The problem with one transaction and two operations (for example one pay $5,000, second receive $5,000) - is that you have two accounts with same priority. You cannot use one account to confirm second (or in reverse order). In this case you can guaranty only one account will be correct (that is confirmed), second (that confirm) may have fails. Lets look why it can fails (using message aproatch, sender is confirmed by receiver):
Write +$5,000 to receiver account
If success - write -$5,000 to sender account
If fails - try againt or cancel or show message
It will guaranty save for #1. But who guaranty if #2 fails? Same for reverse order.
But this is possible to implements to be safe without transactions and with NoSQL. You are always allowed use third entity that will be confirmed from sender and receiver side and guaranty your operation was performed:
Generating unique transaction id and creating transaction entity
Write +$5,000 to receiver account (with reference to transaction id)
If success - set state of transaction to send
Write -$5,000 to sedned account account (with reference to transaction id)
If success - set state of transaction to receive
This transaction record will guaranty that is was ok for send/receive massages.

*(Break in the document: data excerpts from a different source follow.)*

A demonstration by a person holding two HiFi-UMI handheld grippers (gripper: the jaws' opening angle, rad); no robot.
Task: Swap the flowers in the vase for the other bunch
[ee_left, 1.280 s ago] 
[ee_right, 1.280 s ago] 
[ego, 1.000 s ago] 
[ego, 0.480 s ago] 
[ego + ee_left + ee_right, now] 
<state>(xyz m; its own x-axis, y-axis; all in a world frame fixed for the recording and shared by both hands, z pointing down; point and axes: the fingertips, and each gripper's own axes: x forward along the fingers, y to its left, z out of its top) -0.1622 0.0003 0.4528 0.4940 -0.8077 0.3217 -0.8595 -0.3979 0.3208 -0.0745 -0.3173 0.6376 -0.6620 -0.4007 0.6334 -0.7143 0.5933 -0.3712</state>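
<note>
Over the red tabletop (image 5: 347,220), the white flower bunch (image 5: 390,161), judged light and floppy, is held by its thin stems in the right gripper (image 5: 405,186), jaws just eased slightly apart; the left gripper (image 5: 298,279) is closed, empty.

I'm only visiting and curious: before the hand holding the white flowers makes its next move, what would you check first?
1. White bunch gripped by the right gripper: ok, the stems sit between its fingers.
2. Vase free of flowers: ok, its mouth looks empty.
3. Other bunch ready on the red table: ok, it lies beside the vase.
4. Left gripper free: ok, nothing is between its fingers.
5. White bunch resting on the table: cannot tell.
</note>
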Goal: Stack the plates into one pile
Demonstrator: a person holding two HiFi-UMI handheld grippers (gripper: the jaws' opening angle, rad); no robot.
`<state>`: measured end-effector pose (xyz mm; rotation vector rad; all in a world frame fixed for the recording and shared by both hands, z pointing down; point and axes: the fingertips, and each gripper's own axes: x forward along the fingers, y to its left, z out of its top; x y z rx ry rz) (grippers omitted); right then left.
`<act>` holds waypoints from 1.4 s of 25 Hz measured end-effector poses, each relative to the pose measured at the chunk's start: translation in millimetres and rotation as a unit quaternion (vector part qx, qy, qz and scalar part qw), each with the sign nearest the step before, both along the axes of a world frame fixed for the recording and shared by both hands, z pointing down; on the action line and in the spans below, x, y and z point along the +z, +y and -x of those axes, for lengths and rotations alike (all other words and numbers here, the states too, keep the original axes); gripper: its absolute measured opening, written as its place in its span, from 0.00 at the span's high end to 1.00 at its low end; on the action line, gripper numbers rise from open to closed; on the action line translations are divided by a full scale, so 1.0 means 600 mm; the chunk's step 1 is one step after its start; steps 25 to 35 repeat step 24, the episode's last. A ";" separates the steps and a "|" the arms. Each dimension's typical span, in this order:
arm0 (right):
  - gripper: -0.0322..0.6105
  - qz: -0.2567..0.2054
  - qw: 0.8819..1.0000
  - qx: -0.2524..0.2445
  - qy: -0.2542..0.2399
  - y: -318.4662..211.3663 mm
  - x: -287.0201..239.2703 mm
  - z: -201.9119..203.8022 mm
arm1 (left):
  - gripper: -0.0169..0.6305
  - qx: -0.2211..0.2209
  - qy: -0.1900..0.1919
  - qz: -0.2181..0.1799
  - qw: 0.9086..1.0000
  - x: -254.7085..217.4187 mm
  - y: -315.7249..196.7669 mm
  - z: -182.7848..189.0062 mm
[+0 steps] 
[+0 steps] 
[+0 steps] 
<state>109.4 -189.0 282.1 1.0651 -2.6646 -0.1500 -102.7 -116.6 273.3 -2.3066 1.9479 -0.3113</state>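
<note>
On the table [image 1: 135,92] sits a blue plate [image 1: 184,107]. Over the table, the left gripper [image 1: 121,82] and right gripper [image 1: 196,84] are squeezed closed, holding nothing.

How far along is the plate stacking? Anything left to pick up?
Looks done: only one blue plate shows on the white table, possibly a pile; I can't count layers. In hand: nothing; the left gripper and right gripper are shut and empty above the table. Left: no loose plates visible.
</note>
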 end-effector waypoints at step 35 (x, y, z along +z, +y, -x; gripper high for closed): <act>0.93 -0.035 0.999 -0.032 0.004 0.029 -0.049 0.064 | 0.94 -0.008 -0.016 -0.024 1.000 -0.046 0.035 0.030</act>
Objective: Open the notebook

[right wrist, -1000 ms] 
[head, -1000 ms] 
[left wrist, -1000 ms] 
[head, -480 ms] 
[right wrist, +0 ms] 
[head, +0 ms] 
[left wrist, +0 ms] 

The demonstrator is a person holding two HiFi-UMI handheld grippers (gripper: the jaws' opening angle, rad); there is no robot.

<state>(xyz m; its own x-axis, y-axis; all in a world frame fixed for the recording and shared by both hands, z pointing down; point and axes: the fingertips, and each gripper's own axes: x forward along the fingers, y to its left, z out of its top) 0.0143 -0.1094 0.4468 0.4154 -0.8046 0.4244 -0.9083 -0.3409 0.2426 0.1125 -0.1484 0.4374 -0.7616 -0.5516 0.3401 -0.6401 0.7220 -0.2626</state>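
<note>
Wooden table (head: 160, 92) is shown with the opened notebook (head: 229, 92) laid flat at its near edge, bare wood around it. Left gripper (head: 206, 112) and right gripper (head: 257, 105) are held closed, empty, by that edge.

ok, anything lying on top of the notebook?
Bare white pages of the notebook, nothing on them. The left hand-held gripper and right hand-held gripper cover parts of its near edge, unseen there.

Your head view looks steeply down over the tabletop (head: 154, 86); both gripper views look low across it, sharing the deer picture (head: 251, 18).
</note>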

Now you can check every message by transaction id and if it has state received or completed - you take it in account for user balance.
That's why I'm creating a NoSQL Document store solution to be able to use "real" transactions on Enterprise applications with the power of unstructured data approach. Take a look at http://djondb.com and feel free to add any feature you think could be useful.
NoSQL covers a diverse set of tools and services, including key-value-, document, graph and wide-column stores. They usually try improving scalability of the data store, usually by distributing data processing.
Transactions require ACID properties of how DBs perform user operations. ACID restricts how scalability can be improved: most of the NoSQL tools relax consistency criteria of the operatioins to get fault-tolerance and availability for scaling, which makes implementing ACID transactions very hard.
A commonly cited theoretical reasoning of distributed data stores is the CAP theorem: consistency, availability and partition tolerance cannot be achieved at the same time. SQL, NoSQL and NewSQL tools can be classified according to what they give up; a good figure might be found here.
A new, weaker set of requirements replacing ACID is BASE ("basically avalilable, soft state, eventual consistency"). However, eventually consistent tools ("eventually all accesses to an item will return the last updated value") are hardly acceptable in transactional applications like banking. Here a good idea would be to use in-memory, column-oriented and distributed SQL/ACID databases, for example VoltDB; I suggest looking at these "NewSQL" solutions.
You can implement optimistic transactions on top of NoSQL solution if it supports compare-and-set. I wrote an example and some explanation on a GitHub page how to do it in MongoDB, but you can repeat it in any suitable NoSQL solution.